_Work to complete_. Return the data below exactly, but only from the line containing "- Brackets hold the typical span" through the line containing "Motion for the", with both of those lines included.

_Data_.
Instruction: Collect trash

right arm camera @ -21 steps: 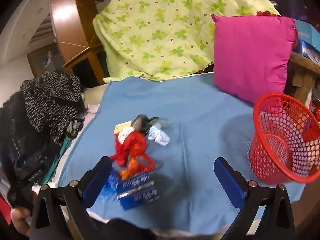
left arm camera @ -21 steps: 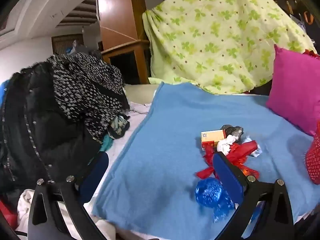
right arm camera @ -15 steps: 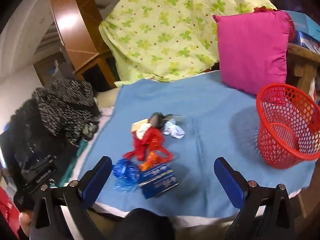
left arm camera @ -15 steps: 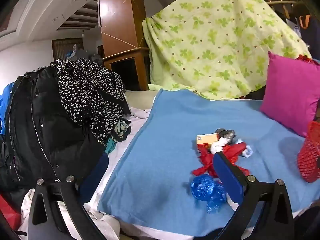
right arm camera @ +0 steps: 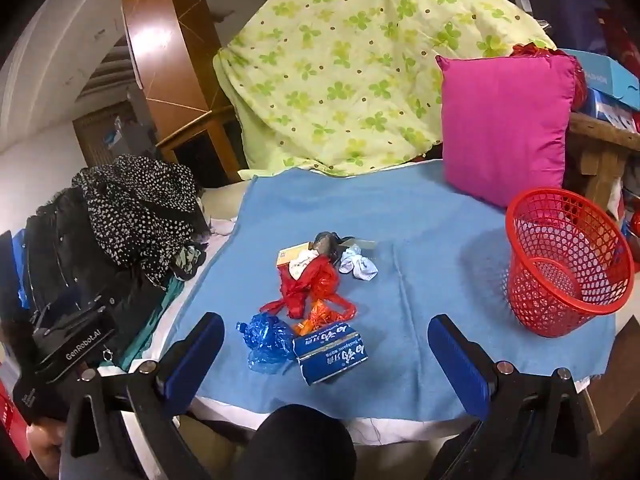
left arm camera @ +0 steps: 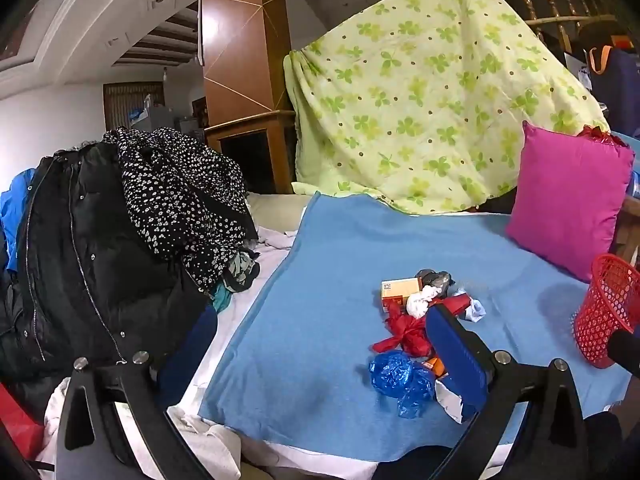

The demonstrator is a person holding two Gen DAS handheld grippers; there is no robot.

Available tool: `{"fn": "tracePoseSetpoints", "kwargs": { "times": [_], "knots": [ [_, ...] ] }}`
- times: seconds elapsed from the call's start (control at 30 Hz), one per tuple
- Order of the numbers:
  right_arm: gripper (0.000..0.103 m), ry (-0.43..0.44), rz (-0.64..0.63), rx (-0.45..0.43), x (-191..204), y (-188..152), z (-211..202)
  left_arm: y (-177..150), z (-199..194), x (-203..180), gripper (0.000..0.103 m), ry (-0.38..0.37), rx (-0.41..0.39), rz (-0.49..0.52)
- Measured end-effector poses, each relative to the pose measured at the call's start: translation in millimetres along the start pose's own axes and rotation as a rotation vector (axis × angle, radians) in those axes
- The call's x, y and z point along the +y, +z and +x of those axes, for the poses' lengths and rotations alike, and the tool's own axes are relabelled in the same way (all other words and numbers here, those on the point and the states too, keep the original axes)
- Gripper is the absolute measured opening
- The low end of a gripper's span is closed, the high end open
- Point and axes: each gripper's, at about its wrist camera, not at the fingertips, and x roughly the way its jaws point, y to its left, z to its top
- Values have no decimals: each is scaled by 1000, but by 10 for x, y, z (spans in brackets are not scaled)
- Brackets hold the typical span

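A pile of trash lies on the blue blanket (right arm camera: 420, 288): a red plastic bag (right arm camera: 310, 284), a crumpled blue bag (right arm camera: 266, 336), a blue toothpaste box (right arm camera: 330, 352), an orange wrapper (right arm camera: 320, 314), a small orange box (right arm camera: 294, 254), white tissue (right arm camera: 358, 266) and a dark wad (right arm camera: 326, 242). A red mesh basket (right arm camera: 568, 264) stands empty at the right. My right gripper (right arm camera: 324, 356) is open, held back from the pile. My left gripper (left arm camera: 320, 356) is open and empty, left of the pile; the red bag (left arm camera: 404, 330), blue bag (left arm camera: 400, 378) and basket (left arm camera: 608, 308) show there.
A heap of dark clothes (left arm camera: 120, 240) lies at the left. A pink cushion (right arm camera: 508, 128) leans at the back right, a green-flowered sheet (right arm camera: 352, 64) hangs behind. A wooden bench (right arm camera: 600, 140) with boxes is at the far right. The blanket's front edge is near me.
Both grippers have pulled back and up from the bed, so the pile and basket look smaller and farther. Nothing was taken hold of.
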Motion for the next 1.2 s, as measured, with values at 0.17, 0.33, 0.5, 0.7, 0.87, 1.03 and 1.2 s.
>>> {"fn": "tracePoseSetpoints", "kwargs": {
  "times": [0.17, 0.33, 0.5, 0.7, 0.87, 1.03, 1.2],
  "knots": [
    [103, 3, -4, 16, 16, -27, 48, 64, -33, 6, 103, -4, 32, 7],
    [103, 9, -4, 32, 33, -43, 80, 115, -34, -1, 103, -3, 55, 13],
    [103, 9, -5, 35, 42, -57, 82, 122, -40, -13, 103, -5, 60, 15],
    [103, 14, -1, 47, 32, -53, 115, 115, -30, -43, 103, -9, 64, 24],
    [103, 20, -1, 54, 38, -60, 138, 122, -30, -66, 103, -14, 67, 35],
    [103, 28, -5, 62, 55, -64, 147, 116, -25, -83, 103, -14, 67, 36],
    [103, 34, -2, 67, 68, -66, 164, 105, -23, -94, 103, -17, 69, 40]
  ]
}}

_Solution below_.
- Brackets hold the typical span

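A pile of trash lies on the blue blanket (right arm camera: 420, 288): a red plastic bag (right arm camera: 310, 284), a crumpled blue bag (right arm camera: 266, 336), a blue toothpaste box (right arm camera: 330, 352), an orange wrapper (right arm camera: 320, 314), a small orange box (right arm camera: 294, 254), white tissue (right arm camera: 358, 266) and a dark wad (right arm camera: 326, 242). A red mesh basket (right arm camera: 568, 264) stands empty at the right. My right gripper (right arm camera: 324, 356) is open, held back from the pile. My left gripper (left arm camera: 320, 356) is open and empty, left of the pile; the red bag (left arm camera: 404, 330), blue bag (left arm camera: 400, 378) and basket (left arm camera: 608, 308) show there.
A heap of dark clothes (left arm camera: 120, 240) lies at the left. A pink cushion (right arm camera: 508, 128) leans at the back right, a green-flowered sheet (right arm camera: 352, 64) hangs behind. A wooden bench (right arm camera: 600, 140) with boxes is at the far right. The blanket's front edge is near me.
Both grippers have pulled back and up from the bed, so the pile and basket look smaller and farther. Nothing was taken hold of.
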Motion for the next 1.2 s, as measured, with values at 0.17, 0.33, 0.5, 0.7, 0.87, 1.03 and 1.2 s.

The exercise requires nothing further.